A few years ago I wrote "The Cult of Capsaicin," an article about the subculture of people who are hooked on incredibly hot peppers. The article never ran in the magazine I wrote it for, but I've shared it with a few friends, and they enjoyed reading about these chileheads who get hooked on the endorphins the body releases to suppress the pain caused by eating hot pepper.
Here's an excerpt:
Try this: put a couple of drops of Tabasco Sauce on your tongue. Hot, right? Tabasco Sauce rates between 2,500 and 5,000 on the Scoville scale, the standard measurement system for chile pepper heat. Now try a drop of Mad Dog Inferno, a ridiculously hot sauce that clocks in at 90,000 Scoville units. As I chewed ice cubes and blinked away tears after touching a miniscule droplet of Mad Dog Inferno to my tongue from the tip of a toothpick, I knew I'd never make it as a chilehead.

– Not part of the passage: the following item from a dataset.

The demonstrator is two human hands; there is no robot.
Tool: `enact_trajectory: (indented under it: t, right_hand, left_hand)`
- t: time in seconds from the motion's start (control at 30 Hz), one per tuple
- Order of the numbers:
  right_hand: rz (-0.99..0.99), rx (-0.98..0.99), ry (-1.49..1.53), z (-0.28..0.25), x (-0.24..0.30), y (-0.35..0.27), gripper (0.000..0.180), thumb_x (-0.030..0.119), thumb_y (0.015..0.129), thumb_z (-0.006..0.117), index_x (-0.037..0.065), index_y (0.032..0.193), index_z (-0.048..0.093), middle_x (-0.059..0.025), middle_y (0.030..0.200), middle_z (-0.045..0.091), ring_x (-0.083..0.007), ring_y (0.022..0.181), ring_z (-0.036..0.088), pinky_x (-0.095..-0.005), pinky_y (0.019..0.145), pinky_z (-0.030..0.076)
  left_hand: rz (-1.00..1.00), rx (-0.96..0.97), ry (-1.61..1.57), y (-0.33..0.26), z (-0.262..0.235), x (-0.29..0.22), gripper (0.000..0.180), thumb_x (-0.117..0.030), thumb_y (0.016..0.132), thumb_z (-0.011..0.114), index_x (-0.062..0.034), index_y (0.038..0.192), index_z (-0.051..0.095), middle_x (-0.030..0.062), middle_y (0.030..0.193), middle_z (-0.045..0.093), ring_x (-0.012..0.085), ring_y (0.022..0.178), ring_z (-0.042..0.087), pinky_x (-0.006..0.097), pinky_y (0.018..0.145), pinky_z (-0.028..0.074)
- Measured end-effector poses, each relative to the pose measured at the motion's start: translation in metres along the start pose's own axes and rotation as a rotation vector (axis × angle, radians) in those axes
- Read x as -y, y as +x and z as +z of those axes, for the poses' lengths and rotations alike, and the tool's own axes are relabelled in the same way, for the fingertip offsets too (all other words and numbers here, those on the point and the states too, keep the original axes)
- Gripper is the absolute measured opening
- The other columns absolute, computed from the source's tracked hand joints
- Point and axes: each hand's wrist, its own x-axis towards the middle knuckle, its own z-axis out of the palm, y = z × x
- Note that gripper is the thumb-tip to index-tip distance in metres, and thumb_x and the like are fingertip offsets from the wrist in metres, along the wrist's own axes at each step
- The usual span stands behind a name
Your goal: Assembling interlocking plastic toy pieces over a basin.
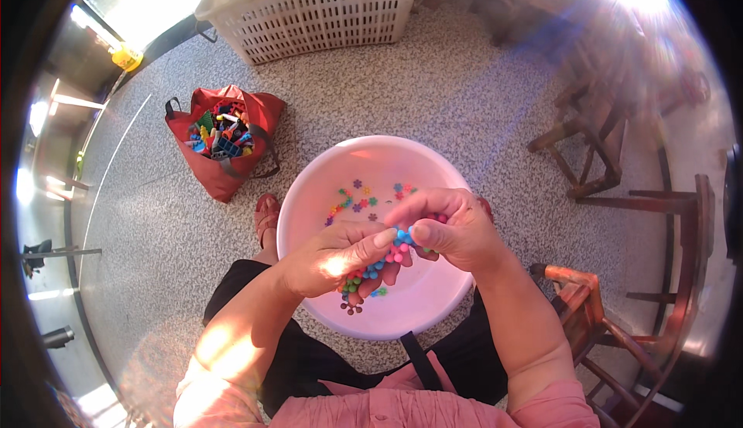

That's because I'm not a nontaster, explains Dave DeWitt, author of 30 books about chile peppers and spicy foods, including The Whole Chile Pepper Book and The Hot Sauce Bible. DeWitt is referring to a Yale surgeon's study in the 1970s that identified three types of people: nontasters, medium tasters, and supertasters. Nontasters are born with as few as 11 taste buds per square centimeter of tongue, while supertasters can have as many as 1,100 taste buds crammed into the same area. Capsaicin has no taste, but taste buds not only sense flavor, they also transmit pain and temperature signals to the brain. That's why nontasters can tolerate high doses of spice, says DeWitt, who considers chileheads to be on the far right side of the pepper bell curve. "In any movement you have your fringe element," he says.
For a chilehead, 90,000 Scovilles is pabulum. Andy Barnhart, a recently retired chief scientist for a telecommunications company in Maryland, likes to dump habanero powder (400,000 Scovilles) on his ice cream "until it turns almost black." But even that doesn't turn Barnhart's crank like it used to. "I've now gotten into Pure Cap; that is really hot stuff," says Barnhart, 61. "I blend it with a little alcohol to preserve it and I put it in a bottle with an eyedropper and I carry it around with me." (Pure Cap, a 570,000 Scoville unit extract, isn't the same as pure capsaicin, which, at 16 million Scovilles, is as hot as it gets.) If Barnhart comes across a bowl of soup or a drink that doesn't provide a sufficient jolt, he pulls out the eyedropper and gives it a squirt.
Barnhart's 38-year-old son, Douglas, shares his father's taste (or lack of taste buds) for hot stuff. The burly barbeque grill salesman has been known to polish off eight "Biker Billy" jalapeños (an extra large, extra hot variety) in thirty seconds. Peppers are a part of Barnhart's daily routine. "I'm definitely addicted," he says. "I get a little grouchy if I don't have anything hot. I can't explain it other than that. I just become unsettled. If I don't have hot peppers around, I start looking for the next best thing, and that's black pepper. But you can't get enough heat off black pepper."